PROBLEM TO WORK ON: Whenever the word "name" shows up in a line of the data, copy that line.

Top of MATERIAL PROVIDED

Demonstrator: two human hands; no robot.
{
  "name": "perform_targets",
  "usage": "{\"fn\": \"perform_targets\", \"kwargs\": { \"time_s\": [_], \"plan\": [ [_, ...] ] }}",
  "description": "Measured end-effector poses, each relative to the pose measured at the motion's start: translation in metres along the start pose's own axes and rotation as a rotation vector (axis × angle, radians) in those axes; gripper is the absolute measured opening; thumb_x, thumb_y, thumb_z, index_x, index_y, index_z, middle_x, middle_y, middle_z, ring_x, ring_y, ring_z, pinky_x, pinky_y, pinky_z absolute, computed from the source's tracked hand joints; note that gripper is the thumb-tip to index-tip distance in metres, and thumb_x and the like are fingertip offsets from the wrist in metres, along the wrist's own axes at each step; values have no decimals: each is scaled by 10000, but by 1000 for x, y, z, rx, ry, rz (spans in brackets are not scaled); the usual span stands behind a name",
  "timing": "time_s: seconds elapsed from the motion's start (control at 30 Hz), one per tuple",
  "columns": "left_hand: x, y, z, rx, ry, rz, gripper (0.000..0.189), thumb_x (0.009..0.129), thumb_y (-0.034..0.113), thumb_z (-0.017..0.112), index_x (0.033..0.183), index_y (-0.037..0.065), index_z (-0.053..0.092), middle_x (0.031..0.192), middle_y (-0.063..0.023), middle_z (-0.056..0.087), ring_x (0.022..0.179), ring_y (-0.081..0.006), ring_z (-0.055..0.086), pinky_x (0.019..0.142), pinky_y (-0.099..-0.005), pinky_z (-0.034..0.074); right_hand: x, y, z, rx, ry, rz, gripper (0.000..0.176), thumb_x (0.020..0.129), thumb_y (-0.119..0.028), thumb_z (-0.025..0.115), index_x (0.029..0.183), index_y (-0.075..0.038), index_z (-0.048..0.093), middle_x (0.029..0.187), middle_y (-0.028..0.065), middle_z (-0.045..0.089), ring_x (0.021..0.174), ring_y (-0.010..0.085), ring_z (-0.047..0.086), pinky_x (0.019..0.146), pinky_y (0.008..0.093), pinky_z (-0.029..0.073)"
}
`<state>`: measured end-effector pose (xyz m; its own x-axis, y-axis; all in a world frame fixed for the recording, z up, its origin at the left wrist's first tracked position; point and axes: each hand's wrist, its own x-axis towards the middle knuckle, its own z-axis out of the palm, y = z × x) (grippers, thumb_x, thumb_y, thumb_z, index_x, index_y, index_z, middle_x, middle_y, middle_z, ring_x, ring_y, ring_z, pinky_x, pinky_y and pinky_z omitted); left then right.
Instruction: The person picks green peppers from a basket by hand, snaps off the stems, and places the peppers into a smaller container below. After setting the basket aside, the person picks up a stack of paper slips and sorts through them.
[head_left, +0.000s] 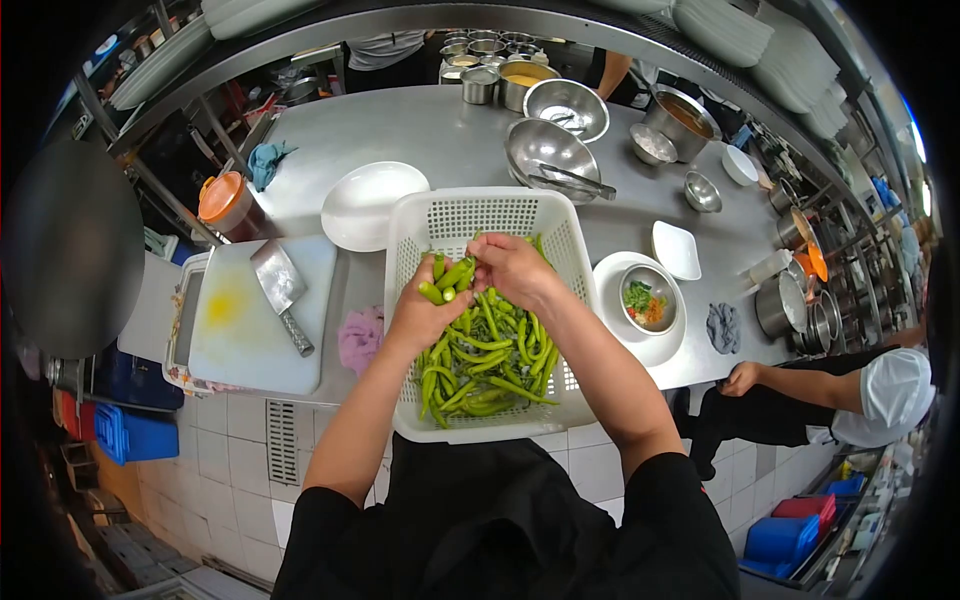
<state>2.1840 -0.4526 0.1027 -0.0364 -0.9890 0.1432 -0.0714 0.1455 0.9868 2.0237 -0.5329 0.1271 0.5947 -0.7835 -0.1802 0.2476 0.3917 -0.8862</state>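
Several long green chili peppers (487, 352) lie loose in a white perforated plastic basket (575, 250) in front of me. Above them, my left hand (416, 308) is closed around a small bunch of green chili peppers (452, 277), their ends showing past the fingers. My right hand (512, 268) touches the same bunch, its thumb and fingertips pinched at the end of one pepper. The fingertips partly hide that pepper's end.
To the left lie a cutting board (235, 345), a cleaver (280, 280) and a pink cloth (360, 340). An oval white plate (375, 205) and steel bowls (550, 150) stand behind the basket. Right of it, a steel bowl (648, 298) holds chopped ingredients. A co-worker (820, 395) stands at right.
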Motion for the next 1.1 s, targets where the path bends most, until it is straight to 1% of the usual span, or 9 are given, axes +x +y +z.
{"fn": "perform_targets", "kwargs": {
  "time_s": [0.2, 0.27, 0.33, 0.57, 0.77, 0.83, 0.93, 0.97, 1.1],
  "plan": [
    [-5, -16, -8, -84, 104, -2, 373, 809, 10, 642, 1140, -14, 473, 962, -73, 611, 852, -150, 618, 749, -293, 516, 8, -9, -18, -216, 15, 103, 159, 931, -194, 570, 904, -39, 597, 824, 26, 591, 705, 119, 538, 611, 265, 477],
    [-9, -16, -12, -169, 112, -91, 321, 803, 14, 644, 1094, -17, 512, 945, -74, 614, 841, -158, 620, 742, -293, 514, 25, 5, -44, -554, -11, 42, 234, 912, -240, 572, 985, -23, 618, 913, 68, 642, 777, 185, 607, 673, 325, 512],
    [-14, -17, -12, -252, 112, -174, 270, 797, 17, 646, 1047, -19, 550, 929, -75, 616, 830, -165, 623, 735, -293, 513, 44, 26, -65, -1568, 91, 52, 345, 868, -297, 586, 1057, -12, 627, 1040, 135, 658, 915, 275, 639, 752, 404, 520],
    [-14, -22, -17, -705, 186, -302, 272, 800, 19, 609, 1061, -45, 567, 975, -123, 623, 922, -250, 632, 760, -367, 536, 57, 78, -86, -1629, 200, 185, 375, 814, -340, 621, 959, 2, 665, 975, 205, 666, 926, 351, 641, 799, 442, 502],
    [-5, -35, -12, -734, 233, -364, 322, 816, 24, 588, 1125, -57, 547, 1016, -141, 615, 943, -252, 619, 762, -375, 540, 18, 12, -19, -1064, 53, 220, 332, 798, -292, 665, 939, 9, 654, 825, 107, 659, 719, 199, 631, 617, 323, 510],
    [-1, -38, -13, -724, 202, -358, 311, 816, 22, 587, 1115, -55, 547, 998, -140, 620, 907, -246, 625, 746, -375, 542, 14, 9, -8, -874, -247, 96, 256, 809, -230, 635, 931, -5, 653, 774, 63, 636, 669, 130, 584, 553, 274, 484],
    [3, -44, -15, -647, 305, -292, 289, 789, 27, 648, 1067, -22, 586, 992, -94, 637, 852, -190, 617, 722, -339, 510, 38, 4, -37, -649, -166, 106, 229, 819, -230, 637, 923, -27, 654, 777, 51, 638, 682, 125, 591, 555, 270, 485],
    [4, -48, -18, -674, 321, -296, 282, 789, 21, 646, 1062, -22, 588, 972, -89, 641, 845, -192, 616, 714, -339, 510, 55, 15, -54, -836, 58, 99, 255, 818, -271, 646, 911, -34, 654, 814, 84, 660, 728, 181, 631, 622, 316, 513],
    [-2, -44, -19, -821, 309, -386, 246, 815, 35, 591, 1051, -25, 560, 944, -140, 633, 810, -238, 623, 680, -372, 521, 89, 66, -97, -1642, 221, 8, 275, 830, -291, 615, 922, -34, 653, 917, 143, 673, 817, 271, 655, 713, 387, 525]
  ]
}}
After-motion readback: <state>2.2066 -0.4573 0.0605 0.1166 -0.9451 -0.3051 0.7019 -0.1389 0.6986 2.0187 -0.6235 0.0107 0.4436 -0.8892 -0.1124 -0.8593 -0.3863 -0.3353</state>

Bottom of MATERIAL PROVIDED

RESPONSE TO THE EXERCISE:
  "name": "perform_targets",
  "description": "Measured end-effector poses, each relative to the pose measured at the motion's start: translation in metres along the start pose's own axes and rotation as a rotation vector (axis × angle, radians) in those axes; gripper is the absolute measured opening; thumb_x, thumb_y, thumb_z, index_x, index_y, index_z, middle_x, middle_y, middle_z, ring_x, ring_y, ring_z, pinky_x, pinky_y, pinky_z absolute, computed from the source's tracked hand joints; note that gripper is the thumb-tip to index-tip distance in metres, and thumb_x and the like are fingertip offsets from the wrist in metres, along the wrist's own axes at each step; values have no decimals: each is scaled by 10000, but by 1000 for x, y, z, rx, ry, rz (spans in brackets are not scaled); the usual span stands behind a name",

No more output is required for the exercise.